**What you should do**
Give the listing again, word for word, and let no picture into it.
**** Record set
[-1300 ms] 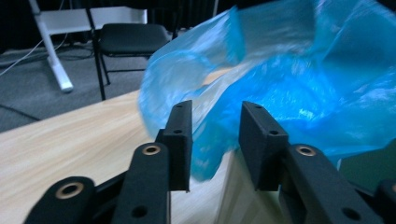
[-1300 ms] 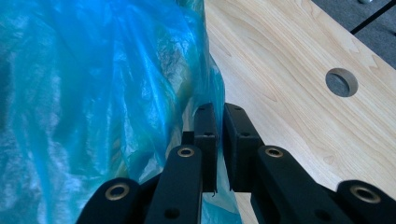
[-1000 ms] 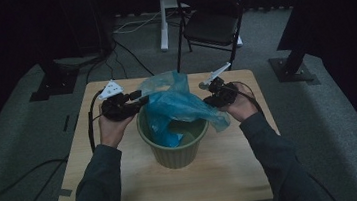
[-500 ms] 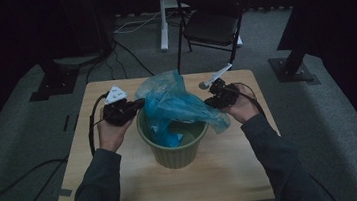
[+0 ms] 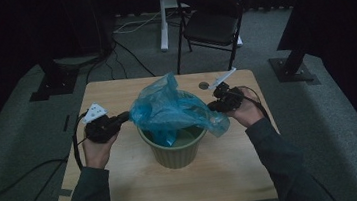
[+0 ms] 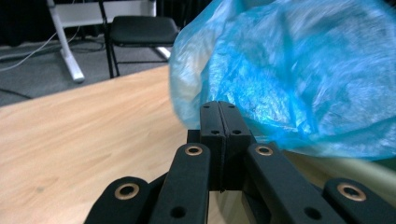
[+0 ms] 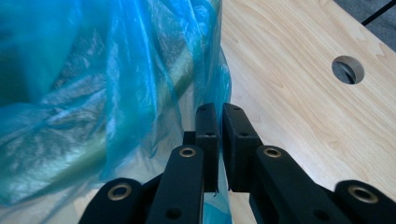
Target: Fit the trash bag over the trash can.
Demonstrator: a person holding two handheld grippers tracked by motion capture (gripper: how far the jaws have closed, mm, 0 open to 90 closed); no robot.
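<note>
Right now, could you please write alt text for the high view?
A person at a light wooden table fits a crinkled blue plastic bag into a green round bin. The left gripper and right gripper are at the bag's opposite sides.

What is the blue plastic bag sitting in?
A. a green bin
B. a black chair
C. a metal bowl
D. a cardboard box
A: the blue plastic bag droops into and over the rim of the round green bin that stands in the middle of the wooden table.
</note>
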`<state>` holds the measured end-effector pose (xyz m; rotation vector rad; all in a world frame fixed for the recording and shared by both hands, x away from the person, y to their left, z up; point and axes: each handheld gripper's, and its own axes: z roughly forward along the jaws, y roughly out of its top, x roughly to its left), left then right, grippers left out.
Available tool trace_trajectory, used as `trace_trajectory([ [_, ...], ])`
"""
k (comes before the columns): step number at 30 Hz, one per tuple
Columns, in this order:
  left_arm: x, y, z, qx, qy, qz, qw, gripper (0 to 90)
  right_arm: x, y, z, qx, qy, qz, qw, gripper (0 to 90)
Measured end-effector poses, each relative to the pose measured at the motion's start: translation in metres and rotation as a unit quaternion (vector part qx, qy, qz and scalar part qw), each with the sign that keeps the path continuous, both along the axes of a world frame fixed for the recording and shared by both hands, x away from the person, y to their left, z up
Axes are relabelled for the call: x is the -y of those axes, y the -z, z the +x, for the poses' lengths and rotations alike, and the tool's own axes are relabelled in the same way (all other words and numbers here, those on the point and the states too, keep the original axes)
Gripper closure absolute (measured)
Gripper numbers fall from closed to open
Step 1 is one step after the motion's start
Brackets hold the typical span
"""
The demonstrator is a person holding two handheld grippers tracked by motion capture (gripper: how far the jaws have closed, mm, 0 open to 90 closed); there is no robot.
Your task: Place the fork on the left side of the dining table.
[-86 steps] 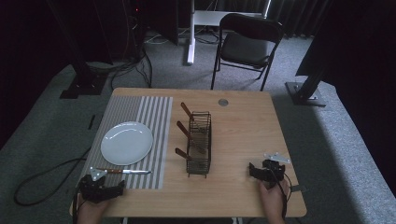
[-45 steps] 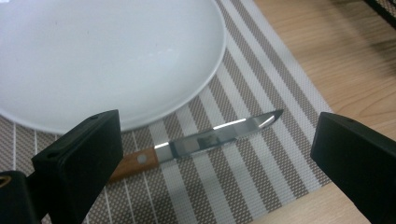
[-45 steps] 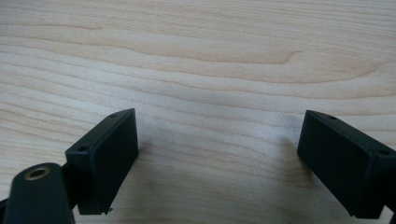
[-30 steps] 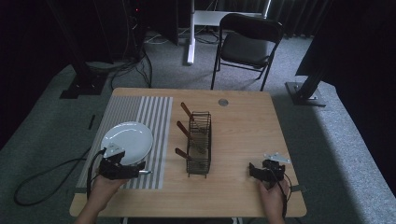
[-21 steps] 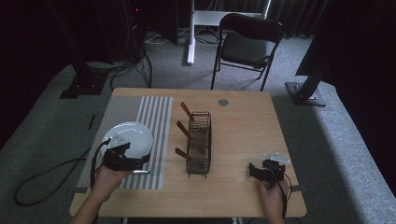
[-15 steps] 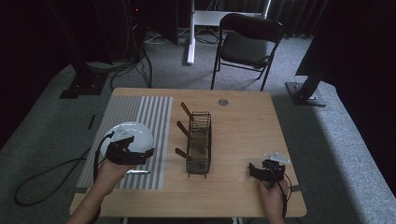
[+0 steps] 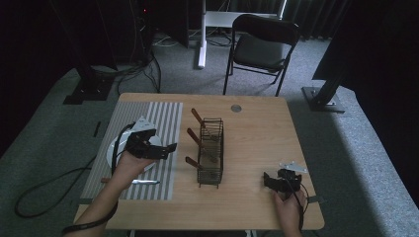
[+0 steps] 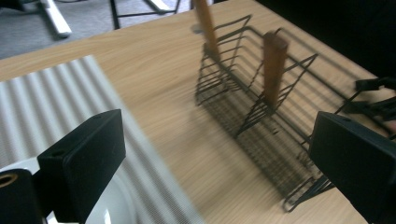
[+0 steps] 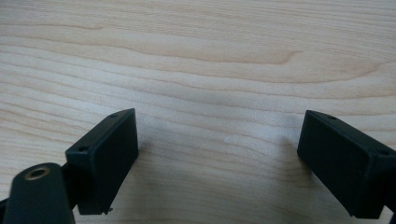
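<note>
My left gripper hangs open over the right edge of a white plate on the striped mat, pointing right at a black wire rack. Nothing sits between its jaws. In the left gripper view, my left gripper frames the rack, where two wooden handles stand upright. The plate's rim shows at the bottom left. My right gripper rests open near the table's front right. In the right gripper view, my right gripper has bare wood between its jaws.
A wooden-handled knife lies on the mat's front edge, just behind my left hand. A small round metal disc sits near the table's far edge. A black folding chair stands beyond the wooden table.
My left gripper has travelled from the table's front-left corner forward and right, over the knife and plate, toward the rack. The right gripper has stayed still.
</note>
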<state>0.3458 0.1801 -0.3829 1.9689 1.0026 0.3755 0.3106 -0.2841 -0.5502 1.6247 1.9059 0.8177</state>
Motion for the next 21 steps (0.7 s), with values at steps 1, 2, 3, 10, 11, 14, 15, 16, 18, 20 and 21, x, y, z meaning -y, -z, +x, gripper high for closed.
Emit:
trace_trajectory([
  [1, 0.003, -0.001, 0.002, -0.003, 0.004, -0.007, 1.0000, 4.0, 0.000, 0.000, 0.000, 0.000, 0.000, 0.000, 1.0000, 11.9],
  [2, 0.005, -0.001, 0.003, -0.006, 0.008, -0.011, 0.9999, 4.0, 0.000, 0.000, 0.000, 0.000, 0.000, 0.000, 1.0000, 12.0],
  [3, 0.008, -0.002, 0.005, -0.006, 0.009, -0.009, 0.9999, 4.0, 0.000, 0.000, 0.000, 0.000, 0.000, 0.000, 1.0000, 12.0],
  [10, 0.031, 0.000, 0.014, -0.012, 0.022, 0.006, 0.9997, 4.0, 0.000, 0.000, 0.000, 0.000, 0.000, 0.000, 1.0000, 12.0],
  [11, 0.033, 0.001, 0.016, -0.015, 0.023, 0.004, 0.9996, 4.0, 0.000, 0.000, 0.000, 0.000, 0.000, 0.000, 1.0000, 12.0],
  [14, 0.038, 0.003, 0.021, -0.025, 0.022, -0.003, 0.9994, 4.0, 0.000, 0.000, 0.000, 0.000, 0.000, 0.000, 1.0000, 12.0],
  [15, 0.040, 0.004, 0.023, -0.027, 0.024, -0.004, 0.9993, 4.3, 0.000, 0.000, 0.000, 0.000, 0.000, 0.000, 1.0000, 12.0],
  [16, 0.042, 0.005, 0.024, -0.028, 0.026, -0.002, 0.9993, 6.7, 0.000, 0.000, 0.000, 0.000, 0.000, 0.000, 1.0000, 12.0],
  [18, 0.045, 0.005, 0.026, -0.025, 0.038, -0.003, 0.9989, 12.8, 0.000, 0.000, 0.000, 0.000, 0.000, 0.000, 1.0000, 12.0],
  [20, 0.050, 0.006, 0.028, -0.022, 0.046, 0.010, 0.9986, 14.8, 0.000, 0.000, 0.000, 0.000, 0.000, 0.000, 1.0000, 12.0],
  [21, 0.051, 0.007, 0.029, -0.026, 0.049, 0.006, 0.9984, 16.1, 0.000, 0.000, 0.000, 0.000, 0.000, 0.000, 1.0000, 12.0],
])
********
**Task result**
[-1300 ms] 
[-1300 ms] 
[-1000 ms] 
[-500 ms] 
[+0 ms] 
[+0 ms] 
[+0 ms] 
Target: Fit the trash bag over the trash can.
Demonstrator: a person holding two handheld grippers tracked by motion capture (gripper: how far the jaws have closed, mm, 0 open to 90 closed); no robot.
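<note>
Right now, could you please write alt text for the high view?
A person at a light wooden table fits a crinkled blue plastic bag into a green round bin. The left gripper and right gripper are at the bag's opposite sides.

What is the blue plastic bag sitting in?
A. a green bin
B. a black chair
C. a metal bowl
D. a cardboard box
A: the blue plastic bag droops into and over the rim of the round green bin that stands in the middle of the wooden table.
</note>
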`<state>` holds the measured end-effector pose (xyz m; rotation vector rad; all in a world frame fixed for the recording and shared by both hands, x away from the person, y to their left, z up; point and axes: each handheld gripper's, and its own axes: z roughly forward along the jaws, y roughly out of its top, x roughly to its left), left then right, grippers left out.
Available tool trace_trajectory, used as `trace_trajectory([ [_, ...], ])`
"""
k (comes before the columns): step number at 30 Hz, one per tuple
Columns, in this order:
  left_arm: x, y, z, qx, qy, qz, qw, gripper (0 to 90)
  right_arm: x, y, z, qx, qy, qz, qw, gripper (0 to 90)
Measured end-effector poses, each relative to the pose measured at the motion's start: translation in metres and rotation as a unit quaternion (vector part qx, qy, qz and scalar part qw), each with the sign that keeps the path continuous, both along the axes of a world frame fixed for the recording and shared by both hands, x away from the person, y to their left, z up
Axes are relabelled for the call: x is the -y of those axes, y the -z, z the +x, for the poses' lengths and rotations alike, and the tool's own axes are relabelled in the same way (all other words and numbers here, those on the point and the states too, keep the original axes)
Gripper closure absolute (measured)
Gripper numbers fall from closed to open
Step 1 is one step after the motion's start
Brackets hold the typical span
"""
The demonstrator is a person holding two handheld grippers tracked by motion capture (gripper: how far the jaws have closed, mm, 0 open to 90 closed); there is no robot.
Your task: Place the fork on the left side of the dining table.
[-86 steps] 
[-45 steps] 
[-45 steps] 
[-30 steps] 
[-21 steps] 
[-15 steps] 
[+0 steps] 
[+0 steps] 
[+0 steps] 
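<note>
My left gripper hangs open over the right edge of a white plate on the striped mat, pointing right at a black wire rack. Nothing sits between its jaws. In the left gripper view, my left gripper frames the rack, where two wooden handles stand upright. The plate's rim shows at the bottom left. My right gripper rests open near the table's front right. In the right gripper view, my right gripper has bare wood between its jaws.
A wooden-handled knife lies on the mat's front edge, just behind my left hand. A small round metal disc sits near the table's far edge. A black folding chair stands beyond the wooden table.
My left gripper has travelled from the table's front-left corner forward and right, over the knife and plate, toward the rack. The right gripper has stayed still.
</note>
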<state>0.3458 0.1801 -0.3829 1.9689 1.0026 0.3755 0.3106 -0.2841 -0.5502 1.6247 1.9059 0.8177</state>
Motion for the next 21 steps (0.7 s), with values at steps 1, 2, 3, 10, 11, 14, 15, 16, 18, 20 and 21, x, y, z meaning -y, -z, +x, gripper high for closed.
Emit:
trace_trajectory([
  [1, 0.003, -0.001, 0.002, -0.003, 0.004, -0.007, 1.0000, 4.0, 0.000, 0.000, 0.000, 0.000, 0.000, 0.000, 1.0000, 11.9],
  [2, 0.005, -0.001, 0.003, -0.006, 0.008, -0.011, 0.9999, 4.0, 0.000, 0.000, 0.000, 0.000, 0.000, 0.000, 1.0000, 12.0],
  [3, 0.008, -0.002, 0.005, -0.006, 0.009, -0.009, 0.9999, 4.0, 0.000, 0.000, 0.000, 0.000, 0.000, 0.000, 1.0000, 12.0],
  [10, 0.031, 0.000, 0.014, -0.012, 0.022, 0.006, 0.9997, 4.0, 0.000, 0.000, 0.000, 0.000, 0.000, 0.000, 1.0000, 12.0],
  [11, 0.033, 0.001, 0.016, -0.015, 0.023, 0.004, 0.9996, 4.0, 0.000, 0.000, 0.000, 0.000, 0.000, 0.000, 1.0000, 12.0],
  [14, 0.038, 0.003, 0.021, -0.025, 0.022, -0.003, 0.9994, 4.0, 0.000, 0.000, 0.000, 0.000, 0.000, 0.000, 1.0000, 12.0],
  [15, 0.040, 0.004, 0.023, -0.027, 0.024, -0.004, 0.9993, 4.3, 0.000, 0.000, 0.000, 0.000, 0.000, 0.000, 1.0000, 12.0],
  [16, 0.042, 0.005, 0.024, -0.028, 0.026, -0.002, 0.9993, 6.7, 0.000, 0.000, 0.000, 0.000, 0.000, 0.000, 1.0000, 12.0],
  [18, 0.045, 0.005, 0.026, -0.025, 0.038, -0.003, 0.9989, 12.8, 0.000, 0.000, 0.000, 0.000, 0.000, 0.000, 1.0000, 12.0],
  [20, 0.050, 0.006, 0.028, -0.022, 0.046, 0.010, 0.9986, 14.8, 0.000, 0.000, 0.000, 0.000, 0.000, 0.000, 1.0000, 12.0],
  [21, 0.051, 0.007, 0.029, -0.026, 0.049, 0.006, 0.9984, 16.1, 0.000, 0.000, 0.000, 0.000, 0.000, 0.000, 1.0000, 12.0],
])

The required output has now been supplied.